The unitary value obtained is then analytically decomposed into:
- Bricks value — by deduction from the business value, or by separate method when sufficient comparables exist.
- Trading business value — clientele, contracts, established marketing.
- FF&E value (furniture, fixtures & equipment).
- Intangibles value — riad brand, OTA reputation and ratings, know-how.
This decomposition is essential for buyers structuring the deal (property entity / operating entity separation), for banks requiring a mortgage allocation (the mortgage attaches only to the real estate), and for the notary fixing registration duties basis by asset category.
2.D — Which framework for which purpose?
| Purpose | Methodological framework |
|---|---|
| Real estate sale only | 2.A — asset only (comparable or Term & Reversion) |
| Trading business transfer only | 2.B — operating business (DCF of operations) |
| Full-asset transfer of riad-hotel | 2.C — going concern (VPGA 4) |
| Inheritance (non-operating riad) | 2.A — usually comparable + FF&E value as complement |
| Indivision exit | 2.A if not operated, 2.C if operating riad-hotel |
| Bank financing | 2.A (bank requires bricks value), possibly complemented by 2.C |
| IFRS 13 reporting | 2.C with decomposition by asset category |
3. Medina legal verifications
- Land title (TF) if immatriculated, with recent ANCFCC certificate.
- If not immatriculated: Melkia documentation (adoulaire deeds, traditional ownership certificates, possible immatriculation judgment in progress).
- Indivisions and shares — frequent on old assets transmitted by inheritance.
- Hospitality operation authorisations (ONMT classification, guesthouse approval) where applicable.
- Compliance with medina heritage protection rules.
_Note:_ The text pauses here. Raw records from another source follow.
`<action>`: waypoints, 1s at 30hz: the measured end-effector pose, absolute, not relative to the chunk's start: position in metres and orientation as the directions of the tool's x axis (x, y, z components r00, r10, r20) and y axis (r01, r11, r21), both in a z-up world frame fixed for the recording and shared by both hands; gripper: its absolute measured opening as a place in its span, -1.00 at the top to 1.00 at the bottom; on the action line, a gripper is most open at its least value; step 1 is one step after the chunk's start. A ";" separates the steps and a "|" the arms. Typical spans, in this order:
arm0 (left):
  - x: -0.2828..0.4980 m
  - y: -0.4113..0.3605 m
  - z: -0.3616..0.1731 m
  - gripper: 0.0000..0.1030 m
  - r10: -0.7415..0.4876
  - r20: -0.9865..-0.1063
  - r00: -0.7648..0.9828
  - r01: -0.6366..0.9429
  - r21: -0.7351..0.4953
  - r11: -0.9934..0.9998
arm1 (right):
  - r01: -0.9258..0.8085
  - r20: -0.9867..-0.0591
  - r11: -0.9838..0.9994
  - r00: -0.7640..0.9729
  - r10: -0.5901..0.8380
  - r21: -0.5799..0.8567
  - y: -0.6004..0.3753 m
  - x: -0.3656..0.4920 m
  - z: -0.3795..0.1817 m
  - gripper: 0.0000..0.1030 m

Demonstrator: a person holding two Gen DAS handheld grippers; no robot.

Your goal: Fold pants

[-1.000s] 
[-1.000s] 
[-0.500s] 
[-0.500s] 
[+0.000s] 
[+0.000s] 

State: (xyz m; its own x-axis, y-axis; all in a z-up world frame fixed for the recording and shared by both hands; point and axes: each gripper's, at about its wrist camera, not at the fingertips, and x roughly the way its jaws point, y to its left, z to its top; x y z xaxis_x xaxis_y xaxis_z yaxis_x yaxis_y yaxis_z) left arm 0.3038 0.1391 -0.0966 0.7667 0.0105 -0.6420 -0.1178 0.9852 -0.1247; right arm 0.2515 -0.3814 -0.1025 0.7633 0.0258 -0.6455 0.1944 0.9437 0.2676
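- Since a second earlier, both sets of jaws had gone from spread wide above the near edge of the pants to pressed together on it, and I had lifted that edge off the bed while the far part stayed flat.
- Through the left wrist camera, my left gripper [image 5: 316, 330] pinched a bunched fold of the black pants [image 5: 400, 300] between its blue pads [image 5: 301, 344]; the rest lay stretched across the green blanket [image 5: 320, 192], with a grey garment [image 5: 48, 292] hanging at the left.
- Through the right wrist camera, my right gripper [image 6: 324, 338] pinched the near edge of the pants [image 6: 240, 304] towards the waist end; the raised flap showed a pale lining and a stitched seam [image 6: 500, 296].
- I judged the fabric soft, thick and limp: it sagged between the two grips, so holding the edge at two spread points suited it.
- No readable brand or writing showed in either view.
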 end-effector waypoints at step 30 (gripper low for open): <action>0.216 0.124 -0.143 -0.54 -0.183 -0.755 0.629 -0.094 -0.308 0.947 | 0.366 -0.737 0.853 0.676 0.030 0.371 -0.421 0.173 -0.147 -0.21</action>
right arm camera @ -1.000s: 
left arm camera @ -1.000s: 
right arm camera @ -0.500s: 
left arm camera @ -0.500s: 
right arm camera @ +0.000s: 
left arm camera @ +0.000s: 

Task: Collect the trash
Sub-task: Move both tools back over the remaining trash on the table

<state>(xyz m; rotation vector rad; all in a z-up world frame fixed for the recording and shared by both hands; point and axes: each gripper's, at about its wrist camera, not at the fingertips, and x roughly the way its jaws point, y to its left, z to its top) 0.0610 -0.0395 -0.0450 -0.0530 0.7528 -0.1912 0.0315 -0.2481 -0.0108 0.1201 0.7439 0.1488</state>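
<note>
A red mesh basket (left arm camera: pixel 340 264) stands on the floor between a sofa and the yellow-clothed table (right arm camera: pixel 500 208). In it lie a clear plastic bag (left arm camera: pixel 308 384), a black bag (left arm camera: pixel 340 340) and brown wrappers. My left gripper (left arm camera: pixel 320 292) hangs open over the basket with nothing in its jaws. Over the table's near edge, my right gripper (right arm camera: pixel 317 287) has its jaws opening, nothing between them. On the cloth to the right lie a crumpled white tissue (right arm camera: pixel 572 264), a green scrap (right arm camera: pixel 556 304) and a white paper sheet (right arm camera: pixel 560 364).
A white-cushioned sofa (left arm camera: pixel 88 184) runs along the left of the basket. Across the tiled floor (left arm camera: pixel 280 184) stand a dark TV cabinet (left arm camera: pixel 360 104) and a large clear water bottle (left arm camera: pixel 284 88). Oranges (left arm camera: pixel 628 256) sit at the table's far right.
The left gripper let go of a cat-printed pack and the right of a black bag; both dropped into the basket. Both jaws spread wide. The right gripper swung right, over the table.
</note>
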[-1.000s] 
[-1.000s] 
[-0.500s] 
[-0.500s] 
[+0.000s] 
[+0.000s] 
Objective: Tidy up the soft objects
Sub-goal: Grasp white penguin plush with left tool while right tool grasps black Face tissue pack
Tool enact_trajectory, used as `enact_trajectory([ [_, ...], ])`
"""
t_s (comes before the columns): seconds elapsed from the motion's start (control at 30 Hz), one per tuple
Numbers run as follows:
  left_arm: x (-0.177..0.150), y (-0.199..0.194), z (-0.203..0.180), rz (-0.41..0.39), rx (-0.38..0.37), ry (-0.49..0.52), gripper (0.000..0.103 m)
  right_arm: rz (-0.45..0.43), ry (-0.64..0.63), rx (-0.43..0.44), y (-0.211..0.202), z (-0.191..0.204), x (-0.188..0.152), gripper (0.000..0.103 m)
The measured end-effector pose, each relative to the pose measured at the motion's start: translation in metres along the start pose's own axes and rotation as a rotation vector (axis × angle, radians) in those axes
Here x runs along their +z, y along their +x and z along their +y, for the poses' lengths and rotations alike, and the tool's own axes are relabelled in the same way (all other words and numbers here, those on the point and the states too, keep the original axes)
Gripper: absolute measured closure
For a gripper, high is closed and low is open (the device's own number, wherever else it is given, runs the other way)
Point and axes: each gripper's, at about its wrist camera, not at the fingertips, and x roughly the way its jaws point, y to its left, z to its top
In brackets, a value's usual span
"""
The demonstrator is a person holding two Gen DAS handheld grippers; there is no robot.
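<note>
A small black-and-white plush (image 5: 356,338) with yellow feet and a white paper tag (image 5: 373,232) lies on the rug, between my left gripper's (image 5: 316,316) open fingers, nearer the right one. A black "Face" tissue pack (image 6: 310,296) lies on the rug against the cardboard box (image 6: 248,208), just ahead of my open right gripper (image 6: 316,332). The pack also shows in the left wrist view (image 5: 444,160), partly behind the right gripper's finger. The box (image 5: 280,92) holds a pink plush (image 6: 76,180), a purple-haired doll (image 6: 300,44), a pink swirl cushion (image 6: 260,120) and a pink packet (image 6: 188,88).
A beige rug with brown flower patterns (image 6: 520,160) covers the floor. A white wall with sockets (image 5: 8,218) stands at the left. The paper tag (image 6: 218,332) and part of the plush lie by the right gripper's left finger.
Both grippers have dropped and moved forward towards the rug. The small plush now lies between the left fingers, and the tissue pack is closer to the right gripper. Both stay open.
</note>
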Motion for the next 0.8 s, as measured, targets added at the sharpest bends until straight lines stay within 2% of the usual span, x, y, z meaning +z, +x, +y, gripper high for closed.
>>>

4. Foreign investor vigilance
- Verify land status — immatriculated or Melkia, security consequences.
- Urban planning constraints — extension prohibitions, limited modifications.
- Vehicle access — often impossible to the door, logistics to anticipate.
- Heritage renovation costs — noble materials, specific artisan know-how.
- Hospitality operation potential — ONMT classification, approval, compliance.
- Acquisition costs — registration duties, land conservation, notary, Office des Changes for repatriation.
5. Recognised uses
- Mortgage lending — bank financing (verify bank position on immatriculation and medina).
- Pre-purchase / buyer side — particularly useful given legal and heritage complexity.
- Inheritance and donation — value-setting among heirs across generations.
- Hospitality investment — quantified basis for operation decision.
- Financial reporting — for corporate holders (IFRS 13).
- Indivision exit — neutral value-setting.